Lalu, Mama kembali membacakan cerita tentang peri-peri pemetik air mata.

Pada mulanya adalah sebutir air mata. Saat itu Tuhan begitu sedih dan kesepian hingga meneteskan sebutir air mata. Dari sebutir air mata sejernih putih telur itulah tercipta semesta, hamparan kabut, langit lakmus yang belum dihuni bintang-bintang, makhluk-makhluk gaib, pepohonan dan sungai-sungai madu. Kemudian, pada hari ketujuh, barulah terbit cahaya. Dari sebutir air mata itu pula muncul sepasang manusia pertama. Karena tahu manusia akan mengenal kesedihan, mak sebelum menciptakan maut, Tuhan lebih dulu menciptakan peri-peri pemetik buah kesedihan. Saat itu, memangtumbuh Pohon Kesedihan, yang buah-buah bening segarnya selalu bercucuran dari ranting-rantingnya. Setiap kali dating musim semi, peri-peri itulah yang selalu memetiki buah-buah kesedihan yang telah ranum, yang membuat manusia tergoda menikmatinya.

Saat manusia sedih karena harus pergi dari surga, peri-peri pemetik air mata turun menyertainya.
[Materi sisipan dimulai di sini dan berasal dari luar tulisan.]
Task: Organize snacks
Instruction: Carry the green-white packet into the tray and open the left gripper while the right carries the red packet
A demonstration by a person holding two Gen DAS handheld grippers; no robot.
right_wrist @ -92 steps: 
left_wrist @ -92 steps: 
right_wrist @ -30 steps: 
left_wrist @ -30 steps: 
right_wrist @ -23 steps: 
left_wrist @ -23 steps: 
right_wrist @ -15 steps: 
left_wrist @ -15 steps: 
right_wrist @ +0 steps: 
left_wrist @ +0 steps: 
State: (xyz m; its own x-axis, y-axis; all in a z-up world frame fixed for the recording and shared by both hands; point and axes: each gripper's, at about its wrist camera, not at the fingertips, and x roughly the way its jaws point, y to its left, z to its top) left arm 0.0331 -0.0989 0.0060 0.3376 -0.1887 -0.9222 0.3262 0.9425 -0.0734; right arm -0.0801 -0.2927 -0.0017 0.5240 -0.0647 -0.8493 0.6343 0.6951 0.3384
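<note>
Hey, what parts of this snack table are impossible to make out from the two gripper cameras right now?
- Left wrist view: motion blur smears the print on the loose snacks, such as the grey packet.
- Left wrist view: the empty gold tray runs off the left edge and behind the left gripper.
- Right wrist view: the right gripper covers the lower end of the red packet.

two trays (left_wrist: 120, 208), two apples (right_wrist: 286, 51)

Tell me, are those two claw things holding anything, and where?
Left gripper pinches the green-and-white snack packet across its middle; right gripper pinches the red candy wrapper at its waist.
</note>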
Maka, sejak saat itu, bila ada manusi menangis malam-malam, pri-peri itu akan muncul dan memetiki air matanya yang bercucuran.

Setiap kali mendapati mamanya menangis. Sandra pun berharap peri-peri pemetik air mata itu muncul. Ia tahu peri-peri itu bisa menghapus kesedihan dari mata mamanya. Tapi, Sandra tak pernah melihat peri itu muncul, dan mamanya terus terisak menahan tangis, sembari kadang-kadang memeluk dan dengan lembut mencium Sandra yang pura-pura tertidur pulas. Setiap malam, Sandra memang selalu pura-pura bisa tertidur lelap, terutama bila ada laki-laki, entah siapa, dating ke rumahnya. Sandra tak pernah lupa ketika suatu malam mamanya pelan-pelan memindahkannya ke kolong ranjang dan mengira ia sudah tertidur, padahal ia bisa mendengar suara mamanya dan laki-laki itu diatas ranjang, juga suara dengus sebal mamanya ketika akhirnya laki-laki itu mendengkur keras sekali. Di kolong ranjang, Sandra terisak pelan, “ Mama…Mama…” Pipinya basah air mata.
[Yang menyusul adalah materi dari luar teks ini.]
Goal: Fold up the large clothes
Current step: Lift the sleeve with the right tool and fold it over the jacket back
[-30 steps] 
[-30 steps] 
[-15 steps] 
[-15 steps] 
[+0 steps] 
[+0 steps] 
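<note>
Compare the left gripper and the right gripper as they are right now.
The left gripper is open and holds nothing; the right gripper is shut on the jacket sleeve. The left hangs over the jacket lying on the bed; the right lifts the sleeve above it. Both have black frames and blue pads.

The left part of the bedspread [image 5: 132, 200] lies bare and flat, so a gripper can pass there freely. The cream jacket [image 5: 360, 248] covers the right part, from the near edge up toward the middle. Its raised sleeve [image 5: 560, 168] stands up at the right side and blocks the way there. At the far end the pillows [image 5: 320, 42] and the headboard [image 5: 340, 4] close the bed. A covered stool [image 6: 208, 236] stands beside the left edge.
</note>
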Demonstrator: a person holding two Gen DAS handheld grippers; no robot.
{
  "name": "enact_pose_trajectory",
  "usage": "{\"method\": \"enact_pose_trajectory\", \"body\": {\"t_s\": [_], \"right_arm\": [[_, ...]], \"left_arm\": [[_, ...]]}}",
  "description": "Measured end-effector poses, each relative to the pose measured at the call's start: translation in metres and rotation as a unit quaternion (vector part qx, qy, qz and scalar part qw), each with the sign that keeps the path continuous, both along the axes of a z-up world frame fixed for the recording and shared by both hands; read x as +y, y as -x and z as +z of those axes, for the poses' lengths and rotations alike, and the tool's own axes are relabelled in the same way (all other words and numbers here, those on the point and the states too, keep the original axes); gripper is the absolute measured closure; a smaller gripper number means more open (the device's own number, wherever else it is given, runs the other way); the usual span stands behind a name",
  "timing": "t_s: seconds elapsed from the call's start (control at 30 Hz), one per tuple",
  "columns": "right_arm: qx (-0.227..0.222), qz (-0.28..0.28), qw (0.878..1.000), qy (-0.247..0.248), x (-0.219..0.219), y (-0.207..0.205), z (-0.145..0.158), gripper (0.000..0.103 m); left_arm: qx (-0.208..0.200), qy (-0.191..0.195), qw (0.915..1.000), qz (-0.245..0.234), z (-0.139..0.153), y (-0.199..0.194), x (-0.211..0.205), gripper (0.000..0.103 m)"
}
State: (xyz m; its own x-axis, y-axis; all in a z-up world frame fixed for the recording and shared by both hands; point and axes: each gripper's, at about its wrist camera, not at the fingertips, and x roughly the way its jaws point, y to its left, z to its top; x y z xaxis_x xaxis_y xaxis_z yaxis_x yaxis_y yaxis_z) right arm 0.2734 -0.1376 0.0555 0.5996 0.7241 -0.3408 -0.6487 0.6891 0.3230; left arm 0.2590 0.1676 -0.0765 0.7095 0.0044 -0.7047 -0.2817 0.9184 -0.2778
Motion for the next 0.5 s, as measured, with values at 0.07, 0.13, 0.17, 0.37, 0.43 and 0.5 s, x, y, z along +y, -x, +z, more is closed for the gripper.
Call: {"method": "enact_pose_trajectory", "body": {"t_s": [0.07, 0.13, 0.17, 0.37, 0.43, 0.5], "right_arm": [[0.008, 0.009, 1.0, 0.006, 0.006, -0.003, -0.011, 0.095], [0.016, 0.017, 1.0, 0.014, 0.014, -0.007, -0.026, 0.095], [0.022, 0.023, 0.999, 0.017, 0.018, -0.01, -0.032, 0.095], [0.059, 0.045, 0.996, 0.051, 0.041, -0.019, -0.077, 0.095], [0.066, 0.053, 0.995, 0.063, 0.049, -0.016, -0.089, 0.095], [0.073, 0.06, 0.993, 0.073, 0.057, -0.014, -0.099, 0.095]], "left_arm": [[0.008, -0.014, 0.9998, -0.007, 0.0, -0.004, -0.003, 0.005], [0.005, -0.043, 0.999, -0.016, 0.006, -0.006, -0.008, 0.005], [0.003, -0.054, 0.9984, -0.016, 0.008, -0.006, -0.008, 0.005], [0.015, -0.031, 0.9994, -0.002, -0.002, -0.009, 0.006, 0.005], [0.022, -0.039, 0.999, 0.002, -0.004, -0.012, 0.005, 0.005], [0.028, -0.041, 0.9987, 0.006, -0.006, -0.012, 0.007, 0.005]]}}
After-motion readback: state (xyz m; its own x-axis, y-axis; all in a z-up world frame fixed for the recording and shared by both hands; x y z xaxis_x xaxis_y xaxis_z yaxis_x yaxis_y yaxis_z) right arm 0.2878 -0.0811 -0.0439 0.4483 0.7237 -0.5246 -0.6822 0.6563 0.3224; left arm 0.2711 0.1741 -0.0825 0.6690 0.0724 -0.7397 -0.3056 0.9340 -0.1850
Bahkan saat itu peri-peri pemetik air mata yang diharapkannya tak pernah muncul. Itulah sebabnya ia tak percaya.

TAPI, Bita, anak semata wayangnya, punya beberapa butir kristal air mata itu. Dia membelinya dari seorang pedagang mainan di sekolahnya. Cerita tentang pencari sarang wallet yang menemukan koloni peri itu pun didengarnya dari Bita. Kata anaknya yang berumur 10 tahun itu, cerita itu dia dengar langsung dari penjual Kristal air mata itu.

“Itu bohong, Sayang…”
“Kenapa penjual mesti bohong, Mama? Ini memang air mata beneran kok. Cobalah Mama dengerin, kadang-kadang ia mengeluarkan tangisan.” Lalu Bita berceloteh riang, kalau kawan-kawan sekolahnya juga banyak yang membeli butir-butir Kristal air mata itu untuk dikoleksi. “Semua anak laki-laki di sekolah sekarang nggak suka lagi adu jangkrik. Saat istirahat, mereka lebih suka mengadu Kristal-kristal air mata miliknya. Kristal air mata yang mengeluarkan tangisan paling panjang dan paling menyedihkan yang menang.”
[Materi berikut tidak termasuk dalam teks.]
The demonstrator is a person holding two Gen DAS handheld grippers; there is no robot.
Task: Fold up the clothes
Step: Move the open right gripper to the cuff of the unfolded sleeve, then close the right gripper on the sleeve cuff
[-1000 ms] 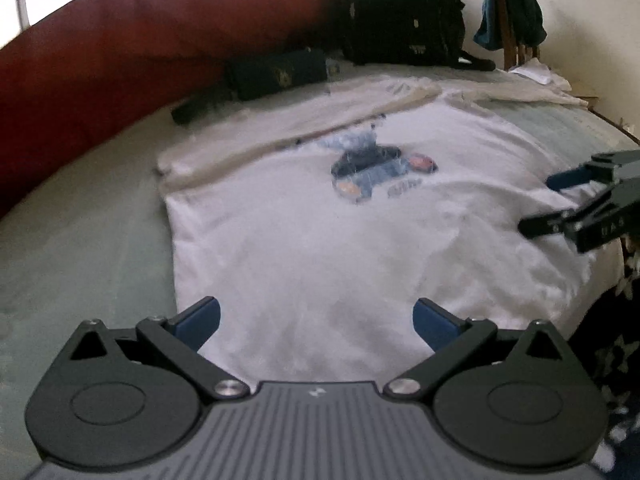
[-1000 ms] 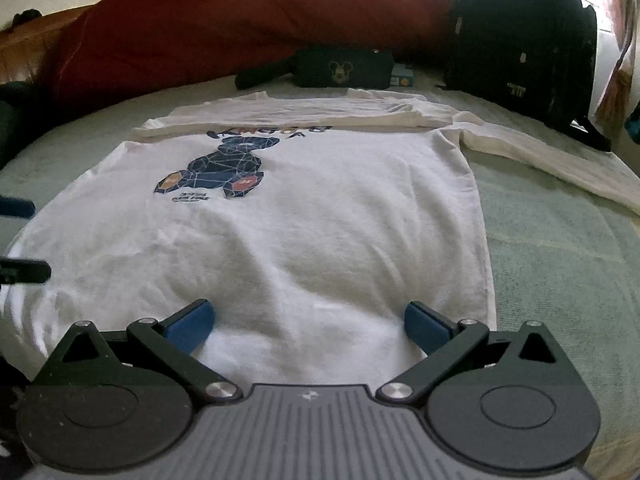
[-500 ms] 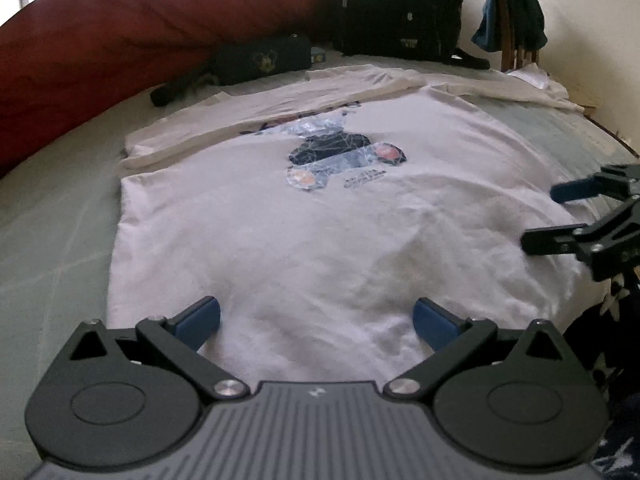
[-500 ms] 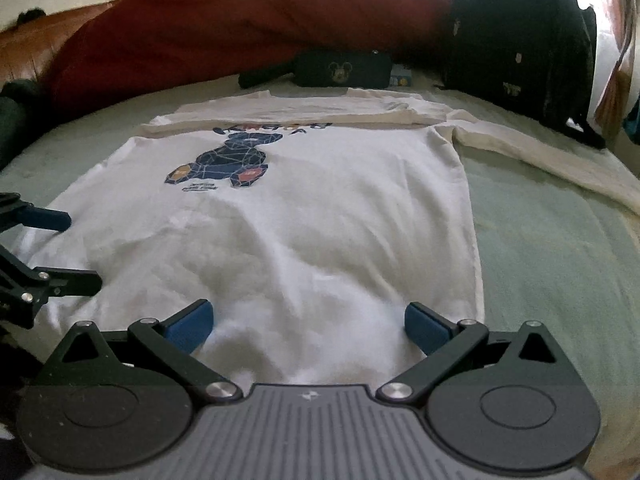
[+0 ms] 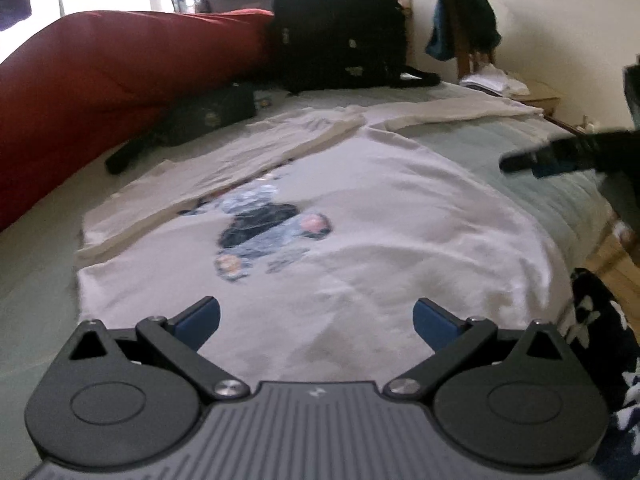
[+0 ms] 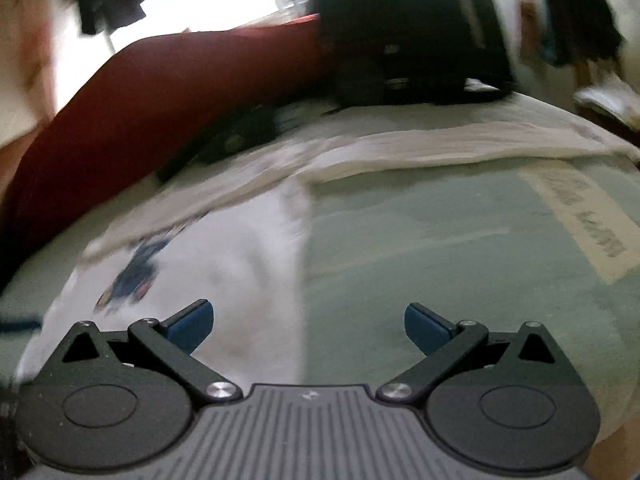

Bita menyimpan koleksi kristal air matanya di kotak kecil, dan selalu menaruhnya disisi bantal tidurnya. Kadang Bita terbangun ketika didengarnya kristal-kristal air mata itu mengeluarkan tangisan. “Bita senang mendengarkan tangisan mereka yang merdu, Mama,” katanya. “Apa Mama juga suka menangis kalau malam.”

Tidak, tidak, tetapi Sandra tak mengucapkannya.
“Apakah kalau Bita menangis, peri-peri itu juga akan muncul, Mama?”
Sandra mencoba tersenyum.
“Sekarang tidurlah, “ Sandra berusaha menghentikan percakapan, kemudian dengan lembut menyelimuti dan mencium keningnya. Baru saja beranjak hendak keluar kamar, terdengar suara Bita, “Apa besok Papa jadi ngajak Bita jalan-jalan?”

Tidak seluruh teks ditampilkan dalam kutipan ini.